Publié le : 7th mai 2019

moktar zarei prison iranCSDHI – Mokhtar Zarei, un militant des droits civils kurde, a été condamné à trois ans de prison pour sa « participation à une manifestation et à un complot contre la sécurité nationale » par la 1ère branche du tribunal révolutionnaire de Sanandaj.

La peine avait déjà été prononcée par contumace et approuvée par le tribunal après la demande de procès en présence de l’accusé.

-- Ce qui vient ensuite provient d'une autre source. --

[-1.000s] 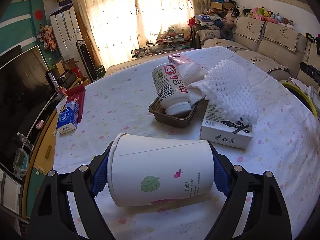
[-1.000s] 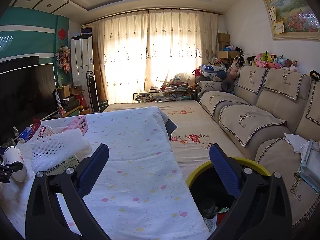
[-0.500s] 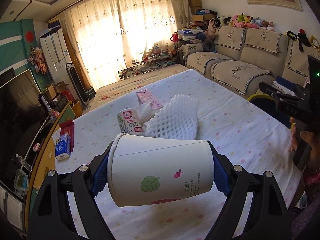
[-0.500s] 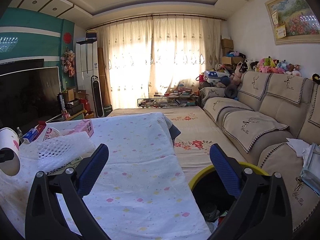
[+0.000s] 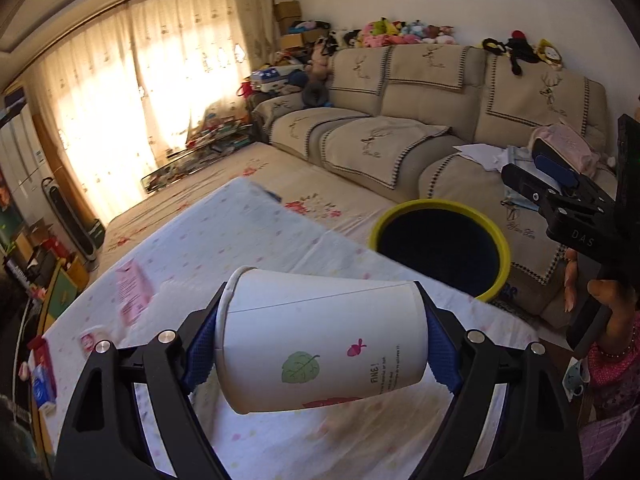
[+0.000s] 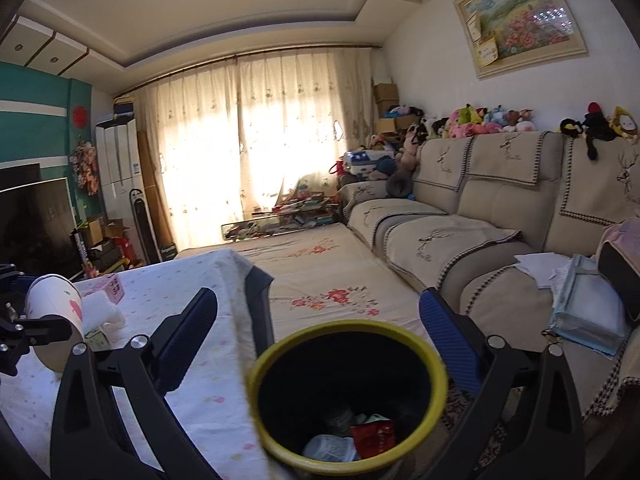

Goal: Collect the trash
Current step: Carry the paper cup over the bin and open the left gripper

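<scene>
My left gripper (image 5: pixel 320 344) is shut on a white paper cup (image 5: pixel 320 336) with a green leaf print, held sideways above the table (image 5: pixel 248 240). The cup also shows at the left of the right wrist view (image 6: pixel 54 312). A black trash bin with a yellow rim (image 5: pixel 440 216) stands on the floor past the table's right edge. My right gripper (image 6: pixel 320 336) is open and empty, right above the bin (image 6: pixel 348 464), which holds some trash. The right gripper also shows at the right of the left wrist view (image 5: pixel 560 196).
A pink box (image 5: pixel 132 292) and a small blue carton (image 5: pixel 42 384) lie on the table at the left. White foam netting (image 6: pixel 100 312) lies near the pink box (image 6: pixel 112 286). A beige sofa (image 5: pixel 400 120) stands behind the bin.
My left gripper has swung right with the cup, away from the table's trash and toward the bin. My right gripper has moved over the bin and tipped down.
</scene>
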Demonstrator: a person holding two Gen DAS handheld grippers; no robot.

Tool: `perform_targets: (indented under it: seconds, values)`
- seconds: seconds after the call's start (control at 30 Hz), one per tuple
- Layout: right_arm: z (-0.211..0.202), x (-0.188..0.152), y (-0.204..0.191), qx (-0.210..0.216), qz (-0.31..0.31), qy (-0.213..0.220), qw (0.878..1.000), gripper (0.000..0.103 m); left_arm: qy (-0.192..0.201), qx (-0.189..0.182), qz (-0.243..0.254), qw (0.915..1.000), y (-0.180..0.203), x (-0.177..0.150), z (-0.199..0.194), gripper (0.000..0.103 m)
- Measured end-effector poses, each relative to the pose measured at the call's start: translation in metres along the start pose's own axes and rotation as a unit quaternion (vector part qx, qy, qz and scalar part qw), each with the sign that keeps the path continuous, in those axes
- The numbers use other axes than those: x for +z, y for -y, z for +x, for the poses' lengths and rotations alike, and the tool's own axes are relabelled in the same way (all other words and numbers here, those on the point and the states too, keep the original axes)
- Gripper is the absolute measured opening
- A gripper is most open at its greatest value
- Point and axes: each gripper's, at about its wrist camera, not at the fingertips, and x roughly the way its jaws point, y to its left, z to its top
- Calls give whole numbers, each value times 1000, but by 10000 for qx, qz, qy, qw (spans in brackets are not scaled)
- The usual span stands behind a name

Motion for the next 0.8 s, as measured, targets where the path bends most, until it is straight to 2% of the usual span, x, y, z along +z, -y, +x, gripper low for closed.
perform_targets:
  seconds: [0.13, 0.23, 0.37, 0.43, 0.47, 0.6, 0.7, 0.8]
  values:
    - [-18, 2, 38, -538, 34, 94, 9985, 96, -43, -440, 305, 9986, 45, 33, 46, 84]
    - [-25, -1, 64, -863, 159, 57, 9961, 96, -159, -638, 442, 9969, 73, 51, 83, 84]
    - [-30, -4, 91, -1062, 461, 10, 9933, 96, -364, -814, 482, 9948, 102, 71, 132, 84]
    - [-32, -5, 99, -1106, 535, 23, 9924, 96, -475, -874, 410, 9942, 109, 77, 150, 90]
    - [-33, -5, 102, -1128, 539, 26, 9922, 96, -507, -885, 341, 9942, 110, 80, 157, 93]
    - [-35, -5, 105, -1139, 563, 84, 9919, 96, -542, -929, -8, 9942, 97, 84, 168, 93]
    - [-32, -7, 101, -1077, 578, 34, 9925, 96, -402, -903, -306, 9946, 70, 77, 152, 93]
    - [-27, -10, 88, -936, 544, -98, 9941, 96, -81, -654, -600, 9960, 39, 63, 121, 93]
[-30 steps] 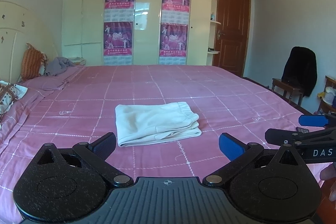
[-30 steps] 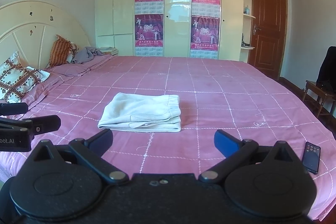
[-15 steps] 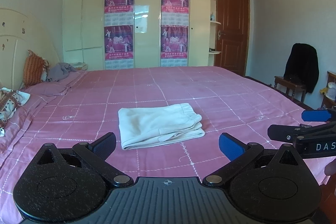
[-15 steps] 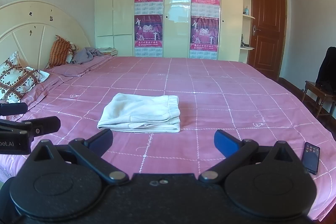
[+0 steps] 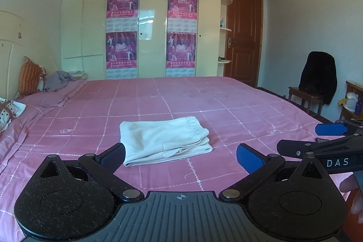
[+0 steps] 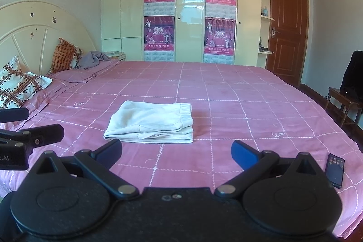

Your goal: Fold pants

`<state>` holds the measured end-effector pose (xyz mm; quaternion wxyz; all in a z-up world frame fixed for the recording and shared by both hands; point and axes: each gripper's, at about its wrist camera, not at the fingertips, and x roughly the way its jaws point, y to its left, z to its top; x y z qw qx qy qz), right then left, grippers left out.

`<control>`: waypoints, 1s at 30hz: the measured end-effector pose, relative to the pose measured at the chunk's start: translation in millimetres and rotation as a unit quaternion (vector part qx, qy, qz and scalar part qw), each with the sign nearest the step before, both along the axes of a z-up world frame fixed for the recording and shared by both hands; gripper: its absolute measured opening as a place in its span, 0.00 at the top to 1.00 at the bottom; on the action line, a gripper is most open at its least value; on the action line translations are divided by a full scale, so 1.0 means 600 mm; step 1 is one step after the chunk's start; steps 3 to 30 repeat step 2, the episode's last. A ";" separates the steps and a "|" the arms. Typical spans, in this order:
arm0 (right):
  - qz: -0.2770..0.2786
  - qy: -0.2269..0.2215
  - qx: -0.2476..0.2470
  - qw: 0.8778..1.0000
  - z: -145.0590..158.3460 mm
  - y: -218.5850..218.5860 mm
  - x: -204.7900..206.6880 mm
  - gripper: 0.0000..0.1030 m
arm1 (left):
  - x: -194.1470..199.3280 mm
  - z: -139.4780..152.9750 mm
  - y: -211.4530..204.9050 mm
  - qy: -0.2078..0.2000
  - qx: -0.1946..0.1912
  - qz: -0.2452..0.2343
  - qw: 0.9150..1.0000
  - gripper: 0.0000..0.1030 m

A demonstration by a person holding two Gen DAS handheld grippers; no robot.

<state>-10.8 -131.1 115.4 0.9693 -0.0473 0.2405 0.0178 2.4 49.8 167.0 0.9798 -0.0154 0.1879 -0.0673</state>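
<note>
The pants point(image 5: 164, 140) lie folded into a compact cream rectangle on the bed point(image 5: 226, 106), roughly midway along its near edge and a little in from it, with the elastic waistband turned toward the foot-end side and the layered fold edges facing the cameras. Nothing touches them. The stack looks squared and settled, so the folding appears finished, and that is probably why both tools are held back off the cloth rather than over it.

The left hand-held gripper point(image 5: 181, 154) hangs above the near edge of the bed with its fingers spread wide and nothing between them. The right hand-held gripper point(image 6: 176, 151) does the same further toward the foot end, also released and empty; each tool shows at the side of the other's view. A remote control point(image 6: 334, 169) lies on the bed near the foot-end corner of the near edge, well apart from the pants. Pillows point(image 6: 20, 85) sit at the head end.

Compared with a second ago, the pants have not shifted and both pairs of fingers stay equally wide. The left camera has tilted up slightly, so more of the wardrobe point(image 5: 154, 22) shows and the pants sit lower in its view; the right view barely changes.
</note>
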 end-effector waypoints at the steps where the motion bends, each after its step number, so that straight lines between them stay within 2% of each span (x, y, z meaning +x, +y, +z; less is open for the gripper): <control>1: 0.000 0.000 0.001 1.000 0.000 0.000 0.000 0.00 | 0.001 0.000 0.000 0.001 0.000 -0.001 1.000 0.00; 30: 0.000 0.000 0.000 1.000 0.000 0.000 0.000 0.00 | 0.001 0.000 -0.001 0.003 -0.001 -0.001 1.000 0.00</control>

« Mon client a été condamné à deux ans de prison par la deuxième chambre du tribunal révolutionnaire de Sanandaj, pour avoir « insulté le guide suprême » de la République islamique d’Iran et à une autre année de prison pour « propagande contre l’État », a déclaré à KHRN, Maziar Tameei, l’avocat de ce militant.

« Le verdict a été rendu sur la base de la lettre écrite par M. Mokhtar Zarei, au Guide, en mars 2018, dans laquelle il a critiqué la nécessité de réformer les méthodes et les politiques pour l’instauration de la démocratie », a ajouté l’avocat.

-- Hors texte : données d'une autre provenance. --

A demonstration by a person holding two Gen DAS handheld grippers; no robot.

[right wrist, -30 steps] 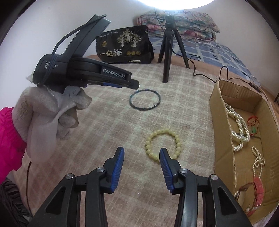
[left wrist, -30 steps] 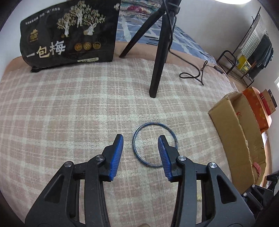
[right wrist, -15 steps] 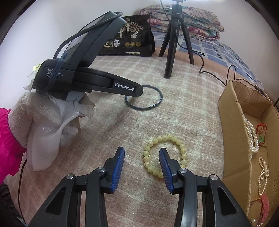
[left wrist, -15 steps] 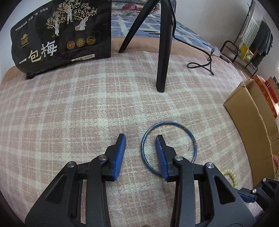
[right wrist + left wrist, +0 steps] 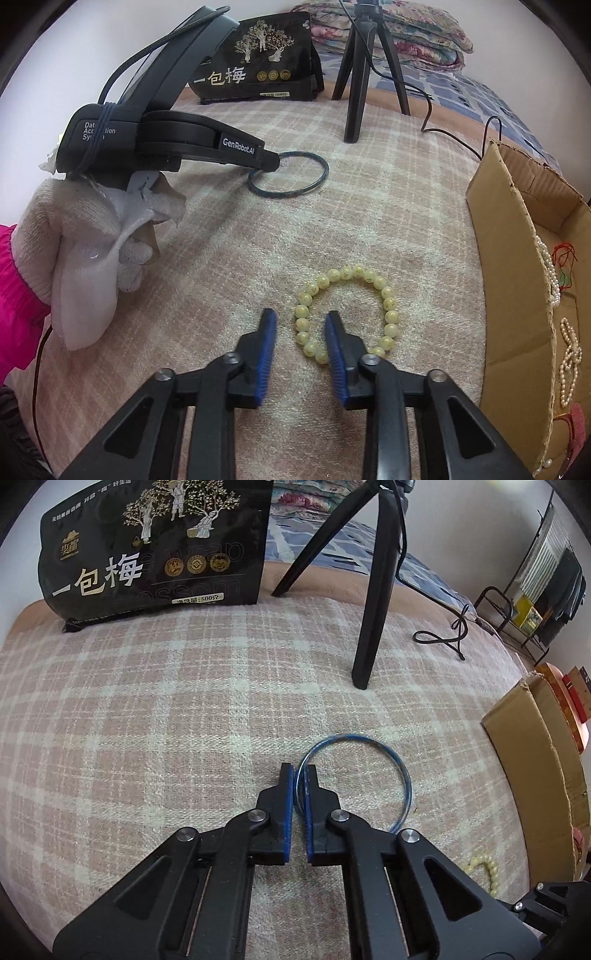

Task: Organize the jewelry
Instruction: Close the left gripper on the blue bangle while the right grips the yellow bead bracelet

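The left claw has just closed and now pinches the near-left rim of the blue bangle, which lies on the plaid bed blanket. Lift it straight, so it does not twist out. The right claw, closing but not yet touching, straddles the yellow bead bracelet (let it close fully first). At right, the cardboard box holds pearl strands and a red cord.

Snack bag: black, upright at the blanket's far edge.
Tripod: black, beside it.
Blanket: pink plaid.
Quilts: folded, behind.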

Zarei et son avocat ont le droit de faire appel de cette sentence dans un délai de 24 jours.

Mokhtar Zarei a été condamné à trois ans de prison par le juge « Behrooz Sharafi Yousofvand », chef de la deuxième branche du tribunal révolutionnaire de Sanandaj, le 6 janvier 2019, par contumace, pour outrage au Guide suprême et propagande contre le régime.

Après avoir contesté le verdict, le procès de l’activiste s’est déroulé devant la deuxième branche du tribunal révolutionnaire islamique de Sanandaj, en présence de son avocat et de l’accusé, le 13 avril 2019.

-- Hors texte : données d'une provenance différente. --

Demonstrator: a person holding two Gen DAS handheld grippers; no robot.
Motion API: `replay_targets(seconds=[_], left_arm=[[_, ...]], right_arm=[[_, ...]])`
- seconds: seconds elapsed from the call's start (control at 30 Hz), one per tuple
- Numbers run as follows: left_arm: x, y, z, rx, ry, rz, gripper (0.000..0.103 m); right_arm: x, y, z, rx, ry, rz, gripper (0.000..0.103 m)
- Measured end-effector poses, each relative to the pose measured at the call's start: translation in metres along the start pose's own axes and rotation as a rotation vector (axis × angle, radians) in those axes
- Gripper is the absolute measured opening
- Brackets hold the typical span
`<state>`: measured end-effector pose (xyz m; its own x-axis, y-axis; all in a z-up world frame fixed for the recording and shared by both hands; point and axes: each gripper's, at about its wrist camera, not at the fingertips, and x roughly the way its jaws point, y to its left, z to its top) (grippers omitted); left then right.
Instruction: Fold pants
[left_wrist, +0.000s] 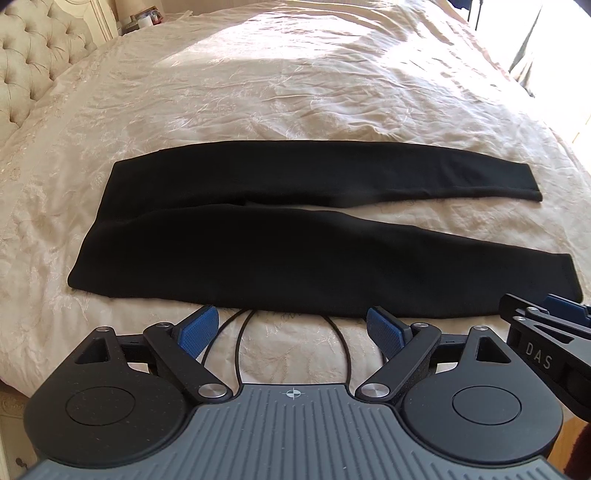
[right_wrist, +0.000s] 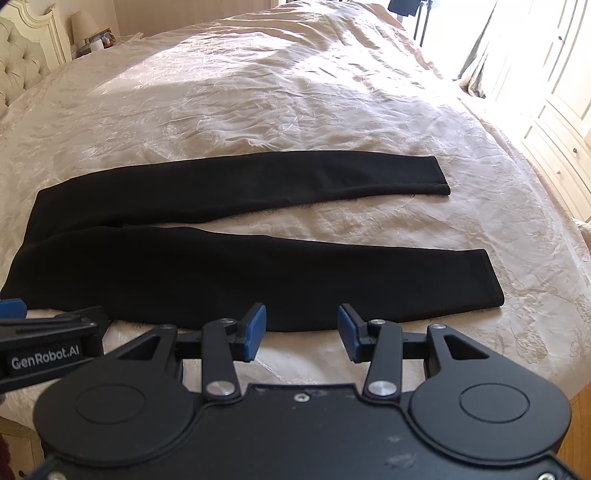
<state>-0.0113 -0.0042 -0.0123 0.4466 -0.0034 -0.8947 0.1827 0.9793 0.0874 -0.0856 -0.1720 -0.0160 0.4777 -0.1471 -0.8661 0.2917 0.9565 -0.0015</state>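
Observation:
Black pants (left_wrist: 295, 236) lie flat across the cream bedspread, waist to the left and both legs running right, slightly parted. They also show in the right wrist view (right_wrist: 236, 251). My left gripper (left_wrist: 291, 325) is open and empty, just short of the near leg's front edge. My right gripper (right_wrist: 301, 325) is open and empty, just short of the same edge, nearer the leg hem (right_wrist: 491, 280). The right gripper shows at the right edge of the left wrist view (left_wrist: 546, 317), and the left gripper at the left edge of the right wrist view (right_wrist: 51, 332).
The bed (left_wrist: 295, 92) stretches far beyond the pants. A tufted headboard (left_wrist: 33, 62) stands at the left. A nightstand with a lamp (right_wrist: 86, 27) is at the far left. White cabinets (right_wrist: 561, 122) line the right side past the bed's edge.

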Motion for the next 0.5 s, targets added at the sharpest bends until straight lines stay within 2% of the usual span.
replay_targets(seconds=[0.27, 0.37, 0.43, 0.5], left_arm=[[-0.001, 0.009, 0.000, -0.037, -0.041, 0.014, 0.088], [0.001, 0.017, 0.000, -0.067, -0.012, 0.000, 0.086], [0.003, 0.021, -0.002, -0.081, 0.008, -0.011, 0.080], [0.004, 0.024, -0.006, -0.091, 0.020, -0.011, 0.079]], right_arm=[[0.004, 0.000, 0.002, 0.005, 0.006, 0.015, 0.046], [0.005, -0.001, 0.002, 0.008, 0.010, 0.031, 0.046], [0.007, -0.001, 0.002, 0.007, 0.015, 0.047, 0.046], [0.008, -0.001, 0.000, 0.010, 0.022, 0.064, 0.046]])
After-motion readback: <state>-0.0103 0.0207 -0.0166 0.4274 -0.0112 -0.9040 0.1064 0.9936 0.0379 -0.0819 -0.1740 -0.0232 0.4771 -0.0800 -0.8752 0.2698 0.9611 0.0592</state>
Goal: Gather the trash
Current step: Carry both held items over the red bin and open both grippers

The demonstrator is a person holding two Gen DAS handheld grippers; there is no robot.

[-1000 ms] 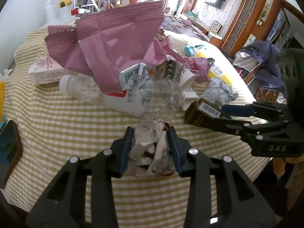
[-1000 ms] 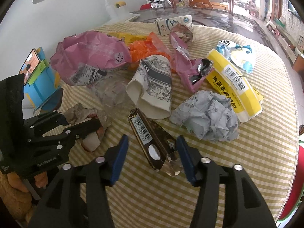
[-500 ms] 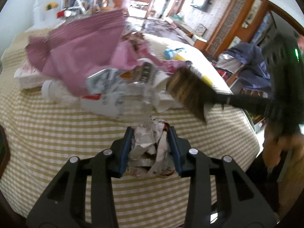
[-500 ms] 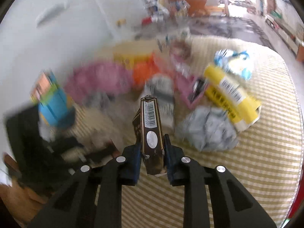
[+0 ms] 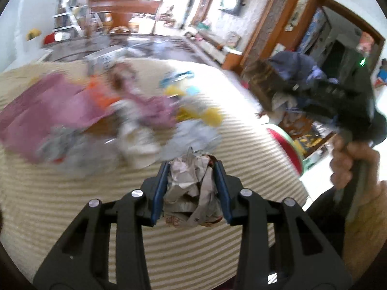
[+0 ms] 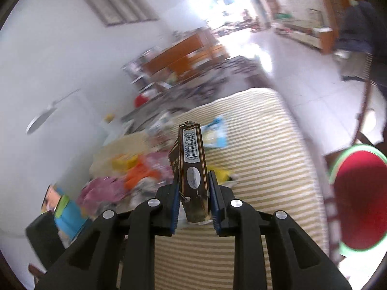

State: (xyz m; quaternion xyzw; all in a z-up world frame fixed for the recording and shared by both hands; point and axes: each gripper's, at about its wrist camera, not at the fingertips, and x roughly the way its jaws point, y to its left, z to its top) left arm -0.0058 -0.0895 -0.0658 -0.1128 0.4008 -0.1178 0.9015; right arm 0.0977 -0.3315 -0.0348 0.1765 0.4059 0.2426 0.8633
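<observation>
My left gripper (image 5: 191, 188) is shut on a crumpled paper wad (image 5: 191, 186) and holds it above the striped tablecloth (image 5: 72, 205). My right gripper (image 6: 193, 193) is shut on a dark brown carton with a barcode (image 6: 192, 159), held upright above the cloth. The right gripper also shows in the left wrist view (image 5: 338, 101), raised at the right past the table edge with the brown carton (image 5: 261, 84) in it. A blurred pile of trash (image 5: 108, 120) lies on the table beyond the wad: pink bags, orange wrapper, white cup, yellow packet.
A red bin with a green rim (image 6: 358, 200) stands beside the table at the right; its edge also shows in the left wrist view (image 5: 287, 145). A blue and green box (image 6: 65, 215) stands at the table's left. Wooden furniture and tiled floor lie beyond.
Both grippers have lifted and swung to the right with their loads. The right gripper closed on the brown carton a second ago and raised it off the table.
</observation>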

Le 21 juillet 2018, le militant a été convoqué devant le parquet et la branche 2 du tribunal révolutionnaire de Sanandaj pour avoir critiqué le Guide suprême iranien, Ali Khamenei, dans une lettre. Il a été transféré à la prison centrale de Sanandaj sur la base d’un mandat d’arrêt temporaire. Il a été libéré sous caution de la prison centrale de Sanandaj après 17 jours, le 8 août.

« Une nouvelle accusation a été portée contre moi pour avoir écrit une lettre au Guide et critiqué le régime », a-t-il annoncé sur son canal Telegram avant son arrestation. « J’avais dit dans ma lettre que nous avions été témoins de nombreuses actions non démocratiques, de violations des droits humains et de dénégations des libertés au cours des trois dernières décennies sous son leadership, en tant que dirigeant politique de l’Iran. Par conséquent, il devrait au moins être suffisamment responsable pour fournir une explication », a ajouté Zarei. « Il pourrait peut-être convaincre des gens comme moi que le problème se situe ailleurs, mais poursuivre les gens en justice et fabriquer des accusations ne les feront pas taire ».

Zarei, ancien membre de l’Union des étudiants démocrates kurdes, a été arrêté pour la première fois au cours de l’hiver 2010 lors de la deuxième cérémonie commémorative d’Ibrahim Lotfallahi à Sanandaj. Il a été libéré sous caution 80 jours plus tard.

Il a de nouveau été arrêté en mars 2014 et condamné à un an de prison pour « propagande contre l’État » en publiant des commentaires politiques sur Facebook. Il a été libéré un mois plus tard sous caution. Toutefois, il a ensuite été jugé par le tribunal révolutionnaire de Sanandaj pour cette accusation et condamné à six mois d’emprisonnement punitif, en plus d’un an d’emprisonnement avec sursis pour une durée de cinq ans.